The input:

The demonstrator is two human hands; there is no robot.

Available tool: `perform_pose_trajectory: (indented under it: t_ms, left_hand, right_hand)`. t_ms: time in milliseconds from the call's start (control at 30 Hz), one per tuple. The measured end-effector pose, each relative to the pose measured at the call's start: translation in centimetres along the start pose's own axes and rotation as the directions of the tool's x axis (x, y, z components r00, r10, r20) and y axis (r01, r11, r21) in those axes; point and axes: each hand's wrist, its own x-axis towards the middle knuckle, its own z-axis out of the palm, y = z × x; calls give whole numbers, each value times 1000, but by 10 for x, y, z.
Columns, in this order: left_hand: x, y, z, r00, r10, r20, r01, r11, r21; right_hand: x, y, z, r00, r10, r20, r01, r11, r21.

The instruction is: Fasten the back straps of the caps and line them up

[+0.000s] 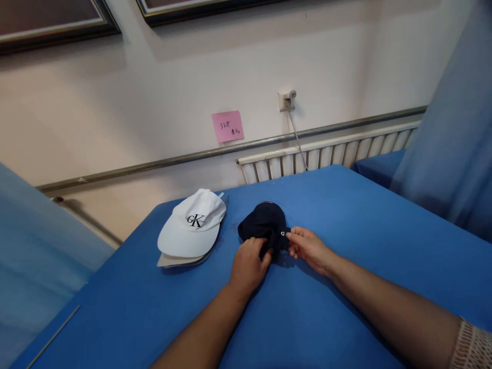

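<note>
Crosswise, dark cap (263, 223), brim (274, 207) prob. pointing away, L hand (249, 262) + R hand (307, 248) on.

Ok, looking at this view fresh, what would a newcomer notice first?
Probably the dark cap near the middle of the blue table, with the left hand and right hand on it. Next, the white cap stacked to its left, then the pink note on the wall above.

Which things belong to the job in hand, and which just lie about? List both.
Job:
dark cap, in left hand and right hand
table beneath
stacked caps, probably

Just about:
pink note
plug
thin rod, seemingly
</note>
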Motion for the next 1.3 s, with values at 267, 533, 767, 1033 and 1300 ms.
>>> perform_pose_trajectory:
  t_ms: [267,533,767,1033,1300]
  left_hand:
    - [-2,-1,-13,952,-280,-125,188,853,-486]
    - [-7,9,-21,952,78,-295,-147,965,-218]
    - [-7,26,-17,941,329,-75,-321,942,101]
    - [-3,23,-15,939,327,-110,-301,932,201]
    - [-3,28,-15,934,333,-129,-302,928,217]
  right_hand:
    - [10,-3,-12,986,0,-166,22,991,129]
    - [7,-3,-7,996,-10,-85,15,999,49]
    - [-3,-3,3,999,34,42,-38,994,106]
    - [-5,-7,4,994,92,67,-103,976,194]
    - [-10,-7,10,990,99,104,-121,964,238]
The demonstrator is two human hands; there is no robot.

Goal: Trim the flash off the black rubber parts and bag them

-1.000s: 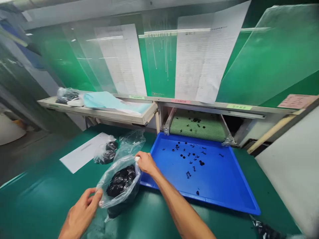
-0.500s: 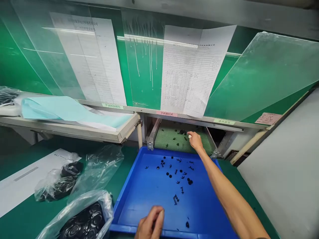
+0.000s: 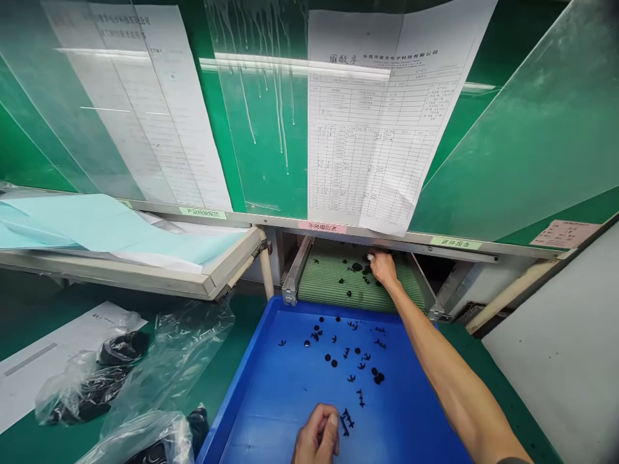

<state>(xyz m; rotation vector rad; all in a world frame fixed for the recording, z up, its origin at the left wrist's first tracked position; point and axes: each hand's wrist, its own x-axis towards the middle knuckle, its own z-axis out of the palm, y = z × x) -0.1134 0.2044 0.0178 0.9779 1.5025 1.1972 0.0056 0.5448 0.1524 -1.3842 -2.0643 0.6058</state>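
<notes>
My right hand [image 3: 382, 267] reaches far forward onto the green ribbed conveyor belt [image 3: 329, 289], fingers curled among several small black parts [image 3: 356, 266] lying there; what it grips, if anything, is hidden. My left hand [image 3: 318, 435] hovers low over the blue tray [image 3: 271, 399], fingers pinched together right beside a small black part [image 3: 346, 421]. More small black parts [image 3: 356, 364] are scattered across the tray's floor.
Clear plastic bags with black parts [image 3: 89, 386] lie on the green table at left, over a white sheet [image 3: 29, 370]. A raised shelf [image 3: 145, 274] holds light blue paper. Printed forms [image 3: 377, 129] hang on the clear panel behind. A grey board [image 3: 565, 348] stands at right.
Both hands left the bag of black parts. My right hand stretched out to the belt and pushed further in. My left hand came to the tray. The view moved forward.
</notes>
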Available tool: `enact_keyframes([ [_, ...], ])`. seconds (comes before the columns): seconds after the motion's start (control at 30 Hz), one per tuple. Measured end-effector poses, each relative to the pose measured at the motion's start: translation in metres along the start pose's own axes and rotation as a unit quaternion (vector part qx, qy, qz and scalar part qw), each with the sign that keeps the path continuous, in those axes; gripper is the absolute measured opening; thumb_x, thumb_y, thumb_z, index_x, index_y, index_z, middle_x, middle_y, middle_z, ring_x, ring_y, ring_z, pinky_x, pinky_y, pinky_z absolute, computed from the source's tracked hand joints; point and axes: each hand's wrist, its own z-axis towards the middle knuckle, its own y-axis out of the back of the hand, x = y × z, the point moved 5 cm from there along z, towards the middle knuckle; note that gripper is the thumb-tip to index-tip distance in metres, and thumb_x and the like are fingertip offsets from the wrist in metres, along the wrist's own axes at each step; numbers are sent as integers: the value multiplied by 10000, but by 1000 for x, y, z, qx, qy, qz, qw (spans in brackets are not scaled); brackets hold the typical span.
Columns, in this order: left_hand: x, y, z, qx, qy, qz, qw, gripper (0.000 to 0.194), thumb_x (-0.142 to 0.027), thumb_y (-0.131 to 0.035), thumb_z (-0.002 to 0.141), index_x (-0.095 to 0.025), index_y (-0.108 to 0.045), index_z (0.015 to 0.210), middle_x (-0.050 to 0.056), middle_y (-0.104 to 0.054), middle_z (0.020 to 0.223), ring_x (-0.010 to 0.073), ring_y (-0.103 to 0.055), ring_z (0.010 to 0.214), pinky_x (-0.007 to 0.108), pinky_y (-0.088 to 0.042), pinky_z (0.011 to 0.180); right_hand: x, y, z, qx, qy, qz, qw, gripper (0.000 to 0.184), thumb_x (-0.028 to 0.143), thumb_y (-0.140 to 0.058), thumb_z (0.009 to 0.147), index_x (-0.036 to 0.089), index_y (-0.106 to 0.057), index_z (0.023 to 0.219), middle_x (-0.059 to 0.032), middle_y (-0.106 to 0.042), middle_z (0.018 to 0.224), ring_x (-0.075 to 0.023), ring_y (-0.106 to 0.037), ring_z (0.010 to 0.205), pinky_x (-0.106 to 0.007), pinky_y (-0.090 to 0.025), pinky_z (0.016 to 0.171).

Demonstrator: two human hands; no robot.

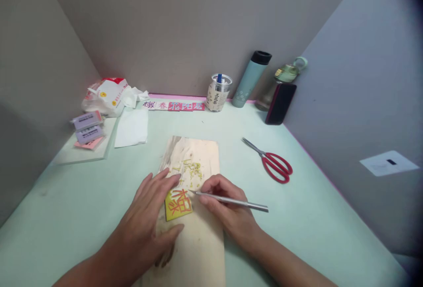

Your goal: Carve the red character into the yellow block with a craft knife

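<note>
A yellow carving block (170, 213) with a red-outlined character lies on a wooden board (205, 252). Part of its top surface is cut away near the upper edge. My left hand (145, 212) rests around the block's left side, fingers spread and thumb apart below it. In my right hand (228, 203) is a silver craft knife (238, 202), gripped like a pen. The blade tip points left, close to the block's upper right corner; whether it touches is too fine to tell. Yellow shavings (194, 170) are scattered on the board above the block.
Red-handled scissors (277, 167) lie right of the board. Behind stand a cup of pens (218, 95), a blue-green flask (251, 80), a green-lidded bottle (287, 73) and a phone (280, 103). Lettered tiles (180, 106), tissues (132, 128), a plastic bag (107, 95) and wrapped blocks (88, 127) sit back left.
</note>
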Motion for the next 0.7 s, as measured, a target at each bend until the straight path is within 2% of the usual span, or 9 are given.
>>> enact_keyframes([
  [0.13,2,-4,1,-11,3,-1,1000,575,-303,-554,948,-263,-314,1469,80,-521,1493,291,-381,1471,559,-206,1263,-1,-2,-2,-15,22,-21,999,163,315,-716,851,201,-613,799,23,-579,688,-133,-498,625,-249,-401,586],
  [0.3,0,-5,2,-38,8,-7,999,535,-271,-536,937,-245,-347,1437,103,-540,1454,301,-393,1459,563,-225,1253,1,-6,-11,-28,109,-104,988,132,261,-587,951,212,-561,830,10,-563,727,-142,-509,652,-259,-405,591],
  [0.43,0,-6,2,-43,-1,-4,999,540,-245,-535,925,-244,-355,1434,100,-541,1447,296,-400,1454,550,-238,1250,5,-14,-20,-12,197,-188,962,98,161,-549,952,223,-521,881,-12,-579,810,-149,-535,694,-272,-432,628],
  [0.7,-1,-7,3,-55,3,-7,998,537,-220,-527,919,-237,-354,1428,106,-549,1411,300,-405,1440,558,-239,1244,8,-25,-25,-36,310,-301,901,192,75,-523,942,246,-461,884,19,-530,730,-145,-505,621,-252,-391,555],
])
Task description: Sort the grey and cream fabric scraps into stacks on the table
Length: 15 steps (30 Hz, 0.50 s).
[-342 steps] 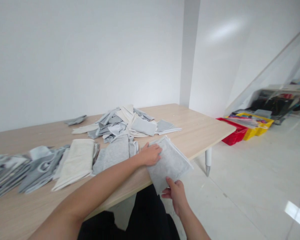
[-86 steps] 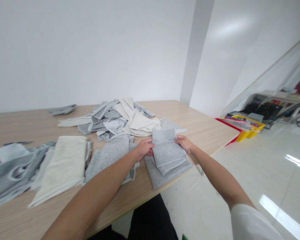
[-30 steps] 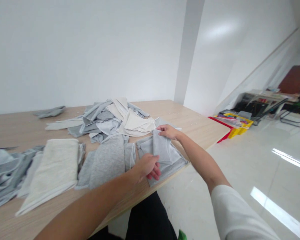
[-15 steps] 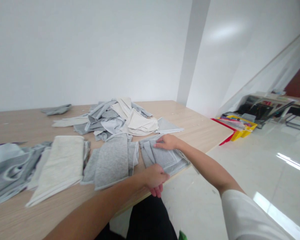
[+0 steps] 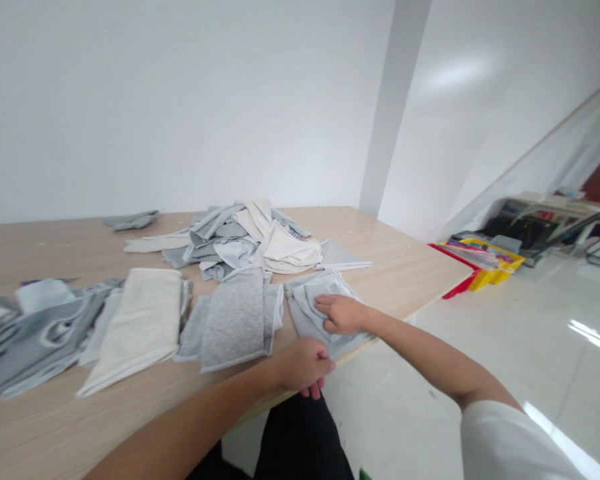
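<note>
A grey fabric piece (image 5: 303, 313) lies near the table's front right edge, with a pale border and some wrinkles. On top of it rests my right hand (image 5: 345, 315), fingers stretched out and pressing the cloth. My left hand (image 5: 306, 367) is at the table edge by the cloth's near side, its fingers curled together. What they pinch, if anything, is hidden. Just left of this piece is a small stack of folded grey fabric (image 5: 235, 317), and beyond that a cream folded piece (image 5: 140, 313).
A loose heap of grey and cream fabric (image 5: 225, 243) sits farther back on the wooden table (image 5: 395, 260). More grey pieces (image 5: 60, 340) lie at left, a flat one (image 5: 133, 220) by the wall. Yellow (image 5: 490, 275) and red bins (image 5: 463, 283) stand past the right edge.
My right hand has moved nearer to me over the grey piece, and the cloth's folds have shifted under it. My left hand stays at the edge. The view has turned slightly left.
</note>
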Motion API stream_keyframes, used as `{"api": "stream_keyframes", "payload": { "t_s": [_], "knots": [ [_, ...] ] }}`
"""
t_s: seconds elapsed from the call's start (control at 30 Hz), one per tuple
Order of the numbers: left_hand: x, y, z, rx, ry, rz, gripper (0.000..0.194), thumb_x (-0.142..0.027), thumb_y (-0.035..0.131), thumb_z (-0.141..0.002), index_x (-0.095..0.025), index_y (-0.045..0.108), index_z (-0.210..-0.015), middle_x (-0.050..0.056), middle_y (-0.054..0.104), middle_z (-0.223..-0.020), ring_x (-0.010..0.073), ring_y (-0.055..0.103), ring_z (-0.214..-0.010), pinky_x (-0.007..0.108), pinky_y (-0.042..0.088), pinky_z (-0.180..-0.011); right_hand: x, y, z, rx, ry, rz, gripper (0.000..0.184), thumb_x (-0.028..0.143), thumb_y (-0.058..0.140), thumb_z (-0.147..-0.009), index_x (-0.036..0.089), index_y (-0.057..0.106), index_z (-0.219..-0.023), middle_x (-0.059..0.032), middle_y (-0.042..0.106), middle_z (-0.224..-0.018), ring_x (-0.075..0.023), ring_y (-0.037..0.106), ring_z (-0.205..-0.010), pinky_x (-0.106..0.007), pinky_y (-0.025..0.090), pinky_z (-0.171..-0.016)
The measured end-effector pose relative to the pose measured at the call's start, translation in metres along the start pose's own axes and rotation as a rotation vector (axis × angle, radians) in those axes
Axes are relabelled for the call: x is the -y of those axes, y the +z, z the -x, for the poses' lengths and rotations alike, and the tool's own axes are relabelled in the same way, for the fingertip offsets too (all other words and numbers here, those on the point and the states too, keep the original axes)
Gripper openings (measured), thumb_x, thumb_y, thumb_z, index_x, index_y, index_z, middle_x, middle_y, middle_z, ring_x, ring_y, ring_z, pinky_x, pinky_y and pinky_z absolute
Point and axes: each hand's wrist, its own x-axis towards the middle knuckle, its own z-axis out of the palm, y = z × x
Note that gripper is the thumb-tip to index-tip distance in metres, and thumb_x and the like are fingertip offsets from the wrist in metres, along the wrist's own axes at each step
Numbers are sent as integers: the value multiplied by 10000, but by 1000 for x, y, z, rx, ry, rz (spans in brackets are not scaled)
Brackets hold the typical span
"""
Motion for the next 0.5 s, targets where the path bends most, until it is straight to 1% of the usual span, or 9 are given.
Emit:
{"api": "stream_keyframes", "payload": {
  "t_s": [0.1,0.17,0.2,0.23,0.27,0.33,0.4,0.47,0.5],
  "knots": [
    [-3,-4,7,-124,57,-74,254,-356,434,-854,-163,549,-735,2,637,-600,145,641,-492,196,417,-411,-12,0,4,-20,-78,-30,544,234,554,-817,45,524,-1326,-203,487,-1406,-244,440,-1322,-348,337,-1091],
    [-5,-9,13,-243,99,-137,265,-322,393,-872,-161,577,-770,19,643,-617,171,651,-533,247,474,-483,-15,1,8,-46,-92,-42,518,285,529,-870,69,520,-1340,-185,491,-1409,-221,438,-1326,-337,336,-1093],
    [-5,-11,15,-309,120,-163,270,-314,387,-880,-157,597,-812,44,666,-683,200,677,-629,293,516,-573,-16,1,9,-60,-88,-45,486,314,500,-902,96,531,-1336,-164,500,-1407,-207,441,-1325,-336,332,-1096],
    [-4,-14,17,-378,159,-199,269,-305,393,-884,-154,616,-879,79,691,-801,234,690,-776,349,536,-699,-19,0,10,-79,-68,-46,445,334,462,-933,135,553,-1321,-135,515,-1401,-192,449,-1319,-339,327,-1100],
    [-2,-16,18,-446,222,-252,272,-292,409,-882,-152,626,-967,117,693,-965,265,664,-953,403,513,-841,-23,0,10,-105,-29,-44,411,339,416,-959,173,573,-1301,-105,531,-1392,-179,458,-1311,-348,322,-1104],
    [6,-17,19,-547,387,-404,352,-252,470,-858,-160,586,-1177,151,567,-1305,293,502,-1245,461,376,-1054,-37,-3,8,-171,105,-28,399,308,326,-994,205,588,-1277,-83,548,-1379,-174,468,-1300,-381,316,-1109],
    [18,-15,15,-545,513,-571,484,-234,538,-820,-171,520,-1300,140,450,-1444,292,402,-1339,469,314,-1115,-59,-8,2,-232,281,3,422,262,273,-1004,168,581,-1277,-124,545,-1370,-199,465,-1298,-416,329,-1099],
    [30,-12,11,-464,523,-665,519,-258,571,-813,-183,507,-1322,126,454,-1450,290,408,-1341,476,335,-1111,-83,-11,-7,-242,432,35,382,247,322,-998,137,592,-1245,-162,549,-1342,-233,476,-1277,-440,360,-1074],
    [35,-10,10,-422,509,-680,503,-271,574,-819,-192,517,-1313,116,474,-1437,286,421,-1334,478,347,-1106,-94,-12,-12,-231,494,49,338,263,389,-988,141,593,-1228,-155,555,-1323,-244,498,-1246,-456,387,-1049]
  ]
}}
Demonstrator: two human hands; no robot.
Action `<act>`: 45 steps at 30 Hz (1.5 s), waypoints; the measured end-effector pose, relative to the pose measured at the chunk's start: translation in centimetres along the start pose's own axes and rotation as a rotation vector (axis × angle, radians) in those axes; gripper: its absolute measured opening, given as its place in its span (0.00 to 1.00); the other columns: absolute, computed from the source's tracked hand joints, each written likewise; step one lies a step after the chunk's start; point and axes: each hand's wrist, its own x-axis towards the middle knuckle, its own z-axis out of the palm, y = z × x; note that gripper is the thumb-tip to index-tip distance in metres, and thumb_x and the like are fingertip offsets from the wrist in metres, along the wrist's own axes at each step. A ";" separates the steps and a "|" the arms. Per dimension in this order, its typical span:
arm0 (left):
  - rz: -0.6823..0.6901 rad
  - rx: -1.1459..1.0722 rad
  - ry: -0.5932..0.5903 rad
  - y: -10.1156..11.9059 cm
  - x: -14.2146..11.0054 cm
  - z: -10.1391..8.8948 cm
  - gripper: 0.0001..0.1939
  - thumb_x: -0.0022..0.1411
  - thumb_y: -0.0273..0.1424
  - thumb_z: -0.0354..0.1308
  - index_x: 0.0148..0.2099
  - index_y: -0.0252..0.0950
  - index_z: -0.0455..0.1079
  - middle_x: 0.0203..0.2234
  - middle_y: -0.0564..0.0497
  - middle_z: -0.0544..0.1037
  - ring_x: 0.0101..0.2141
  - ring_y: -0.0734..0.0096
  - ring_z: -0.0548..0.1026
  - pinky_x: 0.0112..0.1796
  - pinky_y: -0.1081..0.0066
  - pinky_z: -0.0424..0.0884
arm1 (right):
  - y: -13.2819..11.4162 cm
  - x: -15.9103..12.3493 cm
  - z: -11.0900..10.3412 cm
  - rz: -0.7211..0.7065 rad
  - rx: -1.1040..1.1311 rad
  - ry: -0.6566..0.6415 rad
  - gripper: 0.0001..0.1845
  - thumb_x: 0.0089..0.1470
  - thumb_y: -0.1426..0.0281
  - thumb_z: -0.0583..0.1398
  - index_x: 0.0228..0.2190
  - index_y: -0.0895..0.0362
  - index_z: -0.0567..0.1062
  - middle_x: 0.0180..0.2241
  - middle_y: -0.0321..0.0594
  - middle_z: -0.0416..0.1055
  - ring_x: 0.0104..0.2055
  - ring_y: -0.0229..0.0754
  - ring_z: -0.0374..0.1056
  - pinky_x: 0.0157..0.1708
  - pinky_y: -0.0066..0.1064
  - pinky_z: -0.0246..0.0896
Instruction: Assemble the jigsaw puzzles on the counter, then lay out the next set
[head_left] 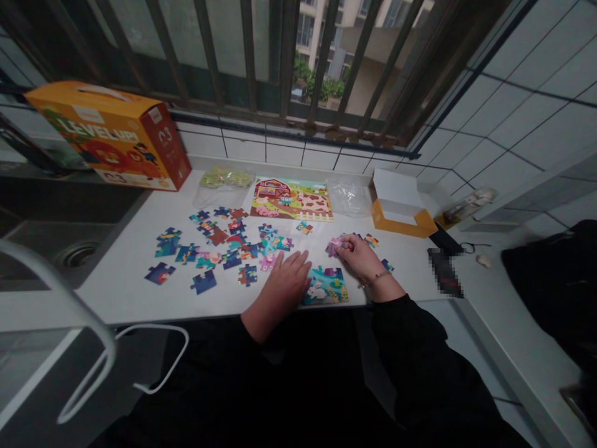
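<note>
My right hand (355,254) pinches a purple puzzle piece (334,247) above the white counter, to the right of centre. A few more pieces lie just behind and beside that hand, one orange piece (371,239) among them. My left hand (290,278) rests flat with its fingers stretched out. It lies at the left edge of a joined section of puzzle (329,287) showing a white rabbit, near the counter's front edge. Left of that hand, several loose puzzle pieces (232,258) are spread out, some overlapping. A single piece (305,228) lies between the hands, farther back.
Behind the pieces lies a farm picture (291,199) with clear plastic bags (347,196) on either side. An orange box (112,137) stands at the back left, beside a sink (79,254). An opened white and yellow box (401,208) is at the back right. A barred window is behind.
</note>
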 end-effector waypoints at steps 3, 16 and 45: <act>0.181 -0.099 -0.019 2.2 -0.8 0.8 0.23 0.79 0.36 0.55 0.71 0.37 0.67 0.72 0.38 0.70 0.72 0.50 0.68 0.72 0.42 0.59 | 0.3 -1.4 -0.4 -0.027 0.021 -0.178 0.30 0.58 0.60 0.66 0.60 0.56 0.75 0.25 0.26 0.66 0.27 0.38 0.62 0.28 0.30 0.57; 0.280 -0.097 -0.105 3.0 -1.9 2.0 0.21 0.81 0.31 0.54 0.71 0.38 0.68 0.71 0.42 0.72 0.70 0.52 0.69 0.71 0.44 0.60 | -0.3 -0.2 -2.1 -0.224 -0.410 -0.345 0.25 0.64 0.74 0.64 0.61 0.52 0.81 0.51 0.44 0.83 0.44 0.43 0.75 0.52 0.38 0.69; -0.078 -0.009 0.221 -0.9 -5.4 -1.6 0.14 0.78 0.31 0.54 0.60 0.36 0.75 0.55 0.37 0.81 0.54 0.48 0.79 0.55 0.48 0.75 | -6.7 -4.1 2.9 -0.268 -0.847 -0.224 0.16 0.71 0.70 0.60 0.56 0.56 0.80 0.54 0.52 0.75 0.56 0.52 0.73 0.58 0.39 0.67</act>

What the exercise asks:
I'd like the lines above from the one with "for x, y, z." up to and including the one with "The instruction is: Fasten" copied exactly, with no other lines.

Solution:
Available tool: `perform_pose_trajectory: (indented under it: t_ms, left_hand, right_hand)`. t_ms: time in milliseconds from the call's start (control at 30 Hz), one per tuple. The measured end-effector pose, each relative to the pose measured at the call's start: translation in centimetres along the start pose's own axes and rotation as the directions of the tool's x axis (x, y, z components r00, r10, r20) and y axis (r01, r11, r21) in those axes; point and axes: each hand's wrist, its own x-axis towards the middle knuckle, its own z-axis out of the palm, y = z × x; calls give whole numbers, each value times 1000, but by 10 for x, y, z.
Columns, in this order: left_hand: x, y, z, r00, r10, r20, r01, r11, r21; right_hand: x, y, z, r00, r10, r20, r01, r11, r21.

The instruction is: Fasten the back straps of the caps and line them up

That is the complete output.